- INFORMATION SUPPLIED
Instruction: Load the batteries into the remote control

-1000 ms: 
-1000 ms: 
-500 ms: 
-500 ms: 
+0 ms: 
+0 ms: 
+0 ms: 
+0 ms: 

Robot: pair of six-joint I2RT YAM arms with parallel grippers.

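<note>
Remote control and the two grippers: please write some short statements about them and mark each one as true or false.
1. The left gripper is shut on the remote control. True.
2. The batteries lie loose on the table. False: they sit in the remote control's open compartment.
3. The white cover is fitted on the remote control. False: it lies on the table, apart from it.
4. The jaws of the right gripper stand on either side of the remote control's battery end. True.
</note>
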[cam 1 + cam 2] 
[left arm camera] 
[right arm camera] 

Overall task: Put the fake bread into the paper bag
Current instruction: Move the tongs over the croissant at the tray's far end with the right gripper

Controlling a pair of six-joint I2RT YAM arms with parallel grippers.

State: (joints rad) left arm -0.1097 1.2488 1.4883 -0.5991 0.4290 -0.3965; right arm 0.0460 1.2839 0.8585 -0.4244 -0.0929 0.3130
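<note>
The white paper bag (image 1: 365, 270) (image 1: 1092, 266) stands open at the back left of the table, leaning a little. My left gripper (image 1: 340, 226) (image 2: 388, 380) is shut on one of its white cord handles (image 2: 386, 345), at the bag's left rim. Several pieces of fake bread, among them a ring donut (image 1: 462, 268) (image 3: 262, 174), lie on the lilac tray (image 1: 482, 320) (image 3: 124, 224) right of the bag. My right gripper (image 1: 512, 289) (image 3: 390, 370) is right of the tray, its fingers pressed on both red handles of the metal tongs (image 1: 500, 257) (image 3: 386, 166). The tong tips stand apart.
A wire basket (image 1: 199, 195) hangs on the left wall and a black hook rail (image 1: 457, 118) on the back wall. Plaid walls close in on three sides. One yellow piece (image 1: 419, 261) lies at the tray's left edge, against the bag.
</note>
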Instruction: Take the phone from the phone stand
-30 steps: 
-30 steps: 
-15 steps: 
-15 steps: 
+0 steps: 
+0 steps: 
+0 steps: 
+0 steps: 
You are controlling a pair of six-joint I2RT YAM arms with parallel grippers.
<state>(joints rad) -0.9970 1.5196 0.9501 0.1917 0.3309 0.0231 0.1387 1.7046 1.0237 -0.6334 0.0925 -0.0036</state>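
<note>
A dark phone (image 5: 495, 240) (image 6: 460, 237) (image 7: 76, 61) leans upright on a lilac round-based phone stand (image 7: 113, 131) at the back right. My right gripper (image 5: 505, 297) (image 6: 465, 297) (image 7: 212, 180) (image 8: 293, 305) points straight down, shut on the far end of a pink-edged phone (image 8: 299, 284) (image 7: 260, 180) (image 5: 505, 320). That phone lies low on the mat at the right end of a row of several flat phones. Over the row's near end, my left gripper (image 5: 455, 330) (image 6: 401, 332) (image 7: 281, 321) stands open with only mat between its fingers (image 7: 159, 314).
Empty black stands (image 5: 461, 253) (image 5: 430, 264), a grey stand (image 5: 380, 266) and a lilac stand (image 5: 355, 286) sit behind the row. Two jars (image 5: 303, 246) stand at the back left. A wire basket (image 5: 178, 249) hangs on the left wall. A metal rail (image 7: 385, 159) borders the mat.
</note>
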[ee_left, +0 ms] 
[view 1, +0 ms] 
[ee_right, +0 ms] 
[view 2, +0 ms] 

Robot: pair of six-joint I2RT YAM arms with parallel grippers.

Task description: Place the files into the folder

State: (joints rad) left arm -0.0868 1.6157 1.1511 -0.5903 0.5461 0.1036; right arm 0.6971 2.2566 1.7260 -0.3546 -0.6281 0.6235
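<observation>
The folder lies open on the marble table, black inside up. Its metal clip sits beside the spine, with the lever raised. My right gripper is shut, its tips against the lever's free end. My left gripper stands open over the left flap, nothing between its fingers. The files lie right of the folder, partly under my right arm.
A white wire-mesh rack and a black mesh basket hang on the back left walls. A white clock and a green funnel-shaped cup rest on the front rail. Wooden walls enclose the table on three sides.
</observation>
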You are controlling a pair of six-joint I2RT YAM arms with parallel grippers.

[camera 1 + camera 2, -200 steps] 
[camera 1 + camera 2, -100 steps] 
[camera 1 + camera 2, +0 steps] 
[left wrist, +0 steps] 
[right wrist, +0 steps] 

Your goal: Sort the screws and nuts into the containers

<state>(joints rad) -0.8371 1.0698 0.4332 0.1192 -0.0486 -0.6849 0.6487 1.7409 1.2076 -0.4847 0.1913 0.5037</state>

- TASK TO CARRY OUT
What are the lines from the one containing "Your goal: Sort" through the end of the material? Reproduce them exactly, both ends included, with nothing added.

- PROBLEM SOLUTION
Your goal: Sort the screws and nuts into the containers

<state>(joints rad) -0.8371 1.0698 0.4332 0.1192 -0.0486 -0.6849 0.6487 1.7409 1.2076 -0.4847 0.1913 0.5037</state>

Nothing else is needed for this exercise.